Ultimately, for large files (the planet-size file is 110GB), the AWS CLI is the only option that
works.
To make the AWS CLI work all you need to do is:
- Configure an AWS profile with the Access Key ID and Secret Key that the Cloudflare R2 API provides you.
- Upload your desired file to your R2 bucket
aws s3 cp FILE.pmtiles s3://R2_BUCKET_NAME/ --endpoint-url https://CLOUDFLARE_ACCOUNT_ID.r2.cloudflarestorage.com --profile cloudflare
R2 Worker And CORS Setup​
After uploading your pmtiles files to Cloudflare R2, you'll need to create a Worker to expose said file to the public. Protomaps provides instructions on how to do this with both the web console and through Wrangler. At the time of writing this, the instructions for the web console no longer match the UI on Cloudflare. For this reason, and for further CORS setup, I'd recommend setting up your Worker with Wrangler, per the instructions.
Your wrangler.toml
already comes with an ALLOWED_ORIGINS
var, which you can set to enable CORS
for your front-end. As currently set up, however, ALLOWED_ORIGINS
only works on exact string
matches. If you are like the Helium Foundation and would also like to enable CORS for your preview
deployments, then you can edit the PMTiles/serverless/cloudflare/src/index.ts
file with the
following code snippet.
if (typeof env.ALLOWED_ORIGINS !== 'undefined') {
const previewRegex = /YOUR_REGEX/g
const requestOrigin = request.headers.get('Origin') || ''
for (const origin of env.ALLOWED_ORIGINS.split(',')) {
if (origin === requestOrigin || origin === '*') {
allowed_origin = origin
}
}
if (!!requestOrigin.match(previewRegex)) {
allowed_origin = requestOrigin
}
}
Maplibre-libre-js​
Since we already used Mapbox to render our front-end, we opted to use maplibre-gl-js, an open-source fork of mapbox-gl-js. For the most part, migrating from one to the other is as straightforward as installing the dependencies and adding the pmtiles protocol. There were however two minor gotcha’s.
Watch Your Urls​
This one is more an indictment of myself versus the documentation itself, but be extra careful of the URLs you use when adding the sources. If you’re like me and looking at the documentation which includes the two following code samples:
{
"sources": {
"protomaps": {
"type": "vector",
"tiles": ["https://mycdn.com/tileset/{z}/{x}/{y}.mvt"],
}
}
}
—--
{
"sources": {
"protomaps": {
"type": "vector",
"url": "pmtiles://https://example.com/example.pmtiles",
}
}
}
You might think that when serving the tileset locally, that the following is correct.

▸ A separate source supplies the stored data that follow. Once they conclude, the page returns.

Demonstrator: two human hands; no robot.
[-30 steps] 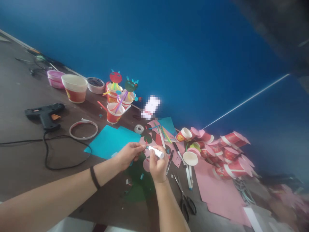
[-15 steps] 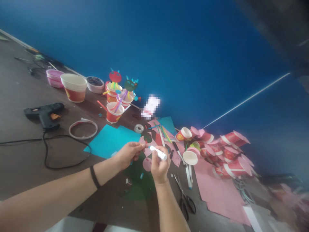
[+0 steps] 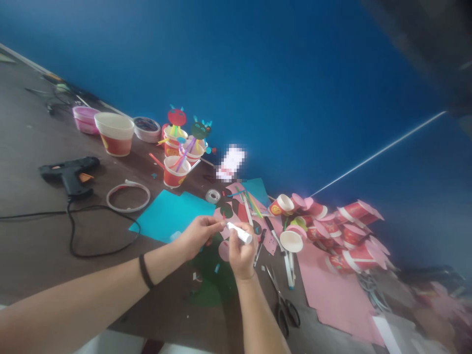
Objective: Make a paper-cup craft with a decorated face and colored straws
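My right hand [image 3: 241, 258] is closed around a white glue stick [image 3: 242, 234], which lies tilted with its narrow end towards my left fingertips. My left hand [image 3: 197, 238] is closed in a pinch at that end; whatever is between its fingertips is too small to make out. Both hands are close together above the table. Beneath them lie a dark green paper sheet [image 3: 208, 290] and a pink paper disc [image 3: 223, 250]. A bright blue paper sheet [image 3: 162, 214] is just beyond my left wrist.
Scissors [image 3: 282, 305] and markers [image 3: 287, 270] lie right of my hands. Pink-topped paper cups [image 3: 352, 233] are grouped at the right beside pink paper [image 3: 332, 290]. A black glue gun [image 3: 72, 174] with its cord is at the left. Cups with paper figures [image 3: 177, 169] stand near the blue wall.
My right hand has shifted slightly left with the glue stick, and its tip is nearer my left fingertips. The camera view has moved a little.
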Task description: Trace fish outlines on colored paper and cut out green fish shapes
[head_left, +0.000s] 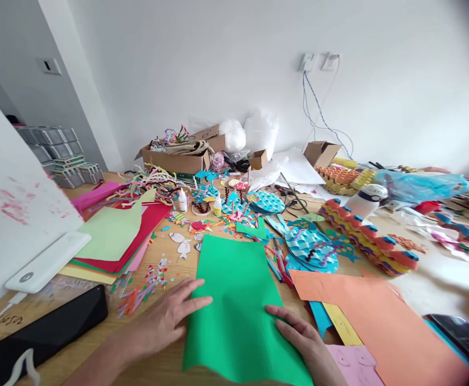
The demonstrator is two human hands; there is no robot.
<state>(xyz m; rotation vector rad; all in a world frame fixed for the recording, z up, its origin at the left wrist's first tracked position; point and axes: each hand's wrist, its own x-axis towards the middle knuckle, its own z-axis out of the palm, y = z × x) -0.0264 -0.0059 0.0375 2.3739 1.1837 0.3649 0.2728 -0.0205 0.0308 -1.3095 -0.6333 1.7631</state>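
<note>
A green paper sheet (236,300) lies flat on the wooden table (166,252) right in front of me. My left hand (170,316) rests palm down at the sheet's left edge, fingers spread and tips on the paper. My right hand (302,338) lies flat on the sheet's lower right part, fingers pointing left. Neither hand grips anything.
A stack of coloured paper (117,241) and a white power bank (45,262) lie at the left, a black pouch (45,327) nearer me. Orange paper (371,316), blue paper fish (310,246), glue bottles (182,200), cardboard boxes (178,155) and scraps crowd the rest.
</note>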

"tiles": [http://127.0.0.1:8080/world.pmtiles/{z}/{x}/{y}.mvt]
It however, most definitely is not. Instead, if you are serving files locally the following two formats work.
sources: {
protomaps: {
type: "vector",
tiles: [
"pmtiles://http://127.0.0.1:8080/world.pmtiles/{z}/{x}/{y}.mvt",
],
},
},
—--
sources: {
protomaps: {
type: "vector",
url: "pmtiles://http://127.0.0.1:8080/world.pmtiles",
},
},
Update Your Styling​
Mapbox and Protomaps use two different sets of vector basemap layers. As such, if you are trying to
migrate from Mapbox to Protomaps, your existing Mapbox styles will not render anything. I'd
recommend you use or adapt one of the existing protomaps-theme-base
layers as shown
in the docs. Alternatively, feel
free to use
our modified layers
(note that we have removed some layers that were not of interest to us).
Conclusion​
While we ran into a hiccup or two while completing the migration, we couldn’t be happier with the end result of our migration to Protomaps. Since our migration, we have experienced equal or better performance for a fraction of the cost. We really appreciate the efforts of @bdon for this really amazing solo open source project. If you start to use protomaps, we encourage you to support his work on Github!